The cyclist, though, was enraged. “THAT’S CLEVER, ISN’T IT?” she yelled. “WALKING IN THE ROAD!”

Last month, I made an enemy. I do not say this lightly, and I certainly don’t say it with pride, as a more aggressive male might. Throughout my life I have avoided confrontation with a scrupulousness that an unkind observer would call out-and-out cowardice. A waiter could bring the wrong order, cold and crawling with maggots, and in response to “How is everything?” I’d still manage a grin and a “lovely, thanks”.

On the Underground, I’m so wary of being a bad citizen that I often give up my seat to people who aren’t pregnant, aren’t significantly older than me, and in some cases are far better equipped to stand than I am. If there’s one thing I am not, it’s any sort of provocateur. And yet now this: a feud.

And I don’t even know my enemy’s name.

She was on a bike when I accidentally entered her life. I was pushing a buggy and I wandered – rashly, in her view – into her path. There’s little doubt that I was to blame: walking on the road while in charge of a minor is not something encouraged by the Highway Code. In my defence, it was a quiet, suburban street; the cyclist was the only vehicle of any kind; and I was half a street’s length away from physically colliding with her. It was the misjudgment of a sleep-deprived parent rather than an act of malice.

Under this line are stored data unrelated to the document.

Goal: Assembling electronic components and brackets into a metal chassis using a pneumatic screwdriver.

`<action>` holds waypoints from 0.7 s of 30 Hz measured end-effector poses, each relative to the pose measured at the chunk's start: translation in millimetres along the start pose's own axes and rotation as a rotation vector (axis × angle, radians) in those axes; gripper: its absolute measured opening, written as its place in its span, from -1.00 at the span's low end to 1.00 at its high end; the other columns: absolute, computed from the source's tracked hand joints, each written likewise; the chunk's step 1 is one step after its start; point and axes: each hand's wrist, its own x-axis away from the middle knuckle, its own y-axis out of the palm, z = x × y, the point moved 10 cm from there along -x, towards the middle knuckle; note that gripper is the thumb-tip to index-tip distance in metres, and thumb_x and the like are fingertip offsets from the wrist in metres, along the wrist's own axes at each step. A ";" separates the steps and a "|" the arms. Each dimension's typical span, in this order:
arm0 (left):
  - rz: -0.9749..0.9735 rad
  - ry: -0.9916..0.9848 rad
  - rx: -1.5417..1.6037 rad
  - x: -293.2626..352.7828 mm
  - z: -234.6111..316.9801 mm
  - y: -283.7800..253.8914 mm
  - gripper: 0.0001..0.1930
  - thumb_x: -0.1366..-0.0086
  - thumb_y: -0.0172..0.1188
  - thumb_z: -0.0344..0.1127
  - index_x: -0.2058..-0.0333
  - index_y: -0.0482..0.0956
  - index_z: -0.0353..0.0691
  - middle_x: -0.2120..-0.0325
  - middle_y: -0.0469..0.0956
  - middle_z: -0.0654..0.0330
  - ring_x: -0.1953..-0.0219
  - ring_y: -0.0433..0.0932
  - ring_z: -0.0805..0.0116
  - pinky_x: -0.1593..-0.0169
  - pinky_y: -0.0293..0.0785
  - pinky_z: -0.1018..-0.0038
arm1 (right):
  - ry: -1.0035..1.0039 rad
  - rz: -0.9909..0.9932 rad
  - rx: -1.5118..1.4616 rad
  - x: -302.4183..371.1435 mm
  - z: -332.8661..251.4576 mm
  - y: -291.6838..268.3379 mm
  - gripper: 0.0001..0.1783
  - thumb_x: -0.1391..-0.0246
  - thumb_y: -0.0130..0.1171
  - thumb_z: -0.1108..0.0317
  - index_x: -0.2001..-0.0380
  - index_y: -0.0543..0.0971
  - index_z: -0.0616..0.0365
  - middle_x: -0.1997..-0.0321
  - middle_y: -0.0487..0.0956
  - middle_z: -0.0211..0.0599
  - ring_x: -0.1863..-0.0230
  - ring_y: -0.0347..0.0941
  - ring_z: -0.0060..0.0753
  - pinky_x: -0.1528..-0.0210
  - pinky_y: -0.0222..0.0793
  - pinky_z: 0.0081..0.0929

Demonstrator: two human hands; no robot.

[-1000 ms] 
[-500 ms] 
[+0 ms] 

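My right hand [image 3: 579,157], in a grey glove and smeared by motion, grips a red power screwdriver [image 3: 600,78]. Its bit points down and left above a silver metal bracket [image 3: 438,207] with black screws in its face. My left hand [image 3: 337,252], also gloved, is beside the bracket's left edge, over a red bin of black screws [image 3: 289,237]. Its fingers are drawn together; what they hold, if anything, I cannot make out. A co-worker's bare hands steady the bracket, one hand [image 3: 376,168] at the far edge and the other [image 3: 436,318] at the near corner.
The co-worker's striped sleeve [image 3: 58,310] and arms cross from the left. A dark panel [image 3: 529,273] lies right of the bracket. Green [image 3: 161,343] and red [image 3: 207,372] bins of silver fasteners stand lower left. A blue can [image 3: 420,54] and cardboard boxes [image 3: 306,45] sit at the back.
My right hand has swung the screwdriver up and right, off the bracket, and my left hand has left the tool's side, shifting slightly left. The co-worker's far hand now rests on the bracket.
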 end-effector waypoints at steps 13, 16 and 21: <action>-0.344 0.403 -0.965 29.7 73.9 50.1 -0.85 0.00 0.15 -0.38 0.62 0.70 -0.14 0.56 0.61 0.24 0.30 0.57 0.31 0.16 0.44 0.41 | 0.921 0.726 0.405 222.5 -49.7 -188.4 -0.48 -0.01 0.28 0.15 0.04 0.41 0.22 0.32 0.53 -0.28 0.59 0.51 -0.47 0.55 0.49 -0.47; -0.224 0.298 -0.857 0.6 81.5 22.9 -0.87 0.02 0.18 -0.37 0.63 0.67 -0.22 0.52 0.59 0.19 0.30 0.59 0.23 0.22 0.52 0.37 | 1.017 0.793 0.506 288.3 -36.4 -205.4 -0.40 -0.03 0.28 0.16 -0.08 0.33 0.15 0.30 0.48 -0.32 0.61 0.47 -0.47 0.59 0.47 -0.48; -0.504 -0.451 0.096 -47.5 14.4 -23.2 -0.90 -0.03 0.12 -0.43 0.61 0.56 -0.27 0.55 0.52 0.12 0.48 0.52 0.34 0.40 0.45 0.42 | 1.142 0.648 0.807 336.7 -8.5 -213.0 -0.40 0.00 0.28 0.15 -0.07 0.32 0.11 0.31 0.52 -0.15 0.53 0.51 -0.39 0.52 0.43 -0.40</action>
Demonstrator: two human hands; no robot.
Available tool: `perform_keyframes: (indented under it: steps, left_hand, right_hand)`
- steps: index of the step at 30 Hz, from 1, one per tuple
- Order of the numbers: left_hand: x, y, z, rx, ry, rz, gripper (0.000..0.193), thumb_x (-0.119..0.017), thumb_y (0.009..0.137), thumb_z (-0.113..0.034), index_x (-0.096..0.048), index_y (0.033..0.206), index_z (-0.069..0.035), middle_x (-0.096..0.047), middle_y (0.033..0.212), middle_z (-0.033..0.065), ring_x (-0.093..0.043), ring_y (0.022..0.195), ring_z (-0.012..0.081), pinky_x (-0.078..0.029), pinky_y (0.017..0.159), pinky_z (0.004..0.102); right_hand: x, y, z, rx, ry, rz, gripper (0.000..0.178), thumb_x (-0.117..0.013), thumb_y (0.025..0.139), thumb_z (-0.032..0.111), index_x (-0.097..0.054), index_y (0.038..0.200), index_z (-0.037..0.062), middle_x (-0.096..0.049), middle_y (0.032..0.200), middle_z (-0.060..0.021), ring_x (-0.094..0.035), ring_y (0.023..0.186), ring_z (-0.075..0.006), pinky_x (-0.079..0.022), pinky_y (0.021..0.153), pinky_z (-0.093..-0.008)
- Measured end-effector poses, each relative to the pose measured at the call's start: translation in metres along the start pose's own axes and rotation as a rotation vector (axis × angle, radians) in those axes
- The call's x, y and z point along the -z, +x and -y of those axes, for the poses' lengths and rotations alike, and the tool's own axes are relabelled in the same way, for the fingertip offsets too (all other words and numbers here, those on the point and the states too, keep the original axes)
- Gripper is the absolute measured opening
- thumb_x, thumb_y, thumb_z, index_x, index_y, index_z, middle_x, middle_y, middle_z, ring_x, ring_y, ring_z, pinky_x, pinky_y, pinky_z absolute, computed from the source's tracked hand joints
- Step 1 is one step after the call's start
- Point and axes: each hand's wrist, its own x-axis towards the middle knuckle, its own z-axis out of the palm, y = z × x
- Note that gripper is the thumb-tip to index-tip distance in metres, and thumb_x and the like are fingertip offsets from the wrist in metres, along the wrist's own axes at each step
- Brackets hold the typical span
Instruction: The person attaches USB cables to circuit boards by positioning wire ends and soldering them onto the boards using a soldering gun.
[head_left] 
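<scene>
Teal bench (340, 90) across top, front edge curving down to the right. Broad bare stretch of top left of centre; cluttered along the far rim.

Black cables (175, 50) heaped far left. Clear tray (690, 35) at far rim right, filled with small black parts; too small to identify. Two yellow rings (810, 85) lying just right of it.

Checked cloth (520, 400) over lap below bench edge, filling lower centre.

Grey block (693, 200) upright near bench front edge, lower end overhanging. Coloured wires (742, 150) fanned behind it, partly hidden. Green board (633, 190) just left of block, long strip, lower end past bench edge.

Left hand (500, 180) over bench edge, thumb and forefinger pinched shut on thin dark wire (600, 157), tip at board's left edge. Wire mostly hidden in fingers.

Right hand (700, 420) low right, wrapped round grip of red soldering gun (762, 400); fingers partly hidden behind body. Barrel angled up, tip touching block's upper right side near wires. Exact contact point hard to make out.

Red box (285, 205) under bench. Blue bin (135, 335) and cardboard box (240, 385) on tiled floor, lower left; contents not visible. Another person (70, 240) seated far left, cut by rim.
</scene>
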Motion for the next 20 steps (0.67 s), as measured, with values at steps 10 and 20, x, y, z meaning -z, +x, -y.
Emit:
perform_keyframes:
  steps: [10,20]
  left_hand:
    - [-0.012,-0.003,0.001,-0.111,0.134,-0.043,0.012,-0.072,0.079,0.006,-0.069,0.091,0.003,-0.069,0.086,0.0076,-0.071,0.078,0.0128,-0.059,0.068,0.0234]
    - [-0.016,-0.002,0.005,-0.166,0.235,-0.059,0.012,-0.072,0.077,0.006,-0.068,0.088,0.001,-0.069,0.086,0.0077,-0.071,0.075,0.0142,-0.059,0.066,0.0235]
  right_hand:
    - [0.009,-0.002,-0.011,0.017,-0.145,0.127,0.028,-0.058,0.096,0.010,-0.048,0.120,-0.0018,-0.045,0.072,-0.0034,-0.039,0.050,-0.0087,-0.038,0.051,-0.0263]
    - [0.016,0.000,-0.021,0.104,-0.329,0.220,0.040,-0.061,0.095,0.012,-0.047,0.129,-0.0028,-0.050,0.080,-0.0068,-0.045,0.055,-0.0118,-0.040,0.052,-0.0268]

The cyclist, though, was enraged. “THAT’S CLEVER, ISN’T IT?” she yelled. “WALKING IN THE ROAD!”

I was stung by what someone on The Apprentice might refer to as her negative feedback, and walked on with a redoubled sense of the parental inadequacy that is my default state even at the best of times.

A sad little incident, but a one-off, you would think. Only a week later, though, I was walking in a different part of town, this time without the toddler and engrossed in my phone. Again, I accept my culpability in crossing the road without paying due attention; again, I have to point out that it was only a “close shave” in the sense that meteorites are sometimes reported to have “narrowly missed crashing into the Earth” by 50,000 miles. It might have merited, at worst, a reproving ting of the bell. Instead came a familiar voice. “IT’S YOU AGAIN!” she yelled, wrathfully.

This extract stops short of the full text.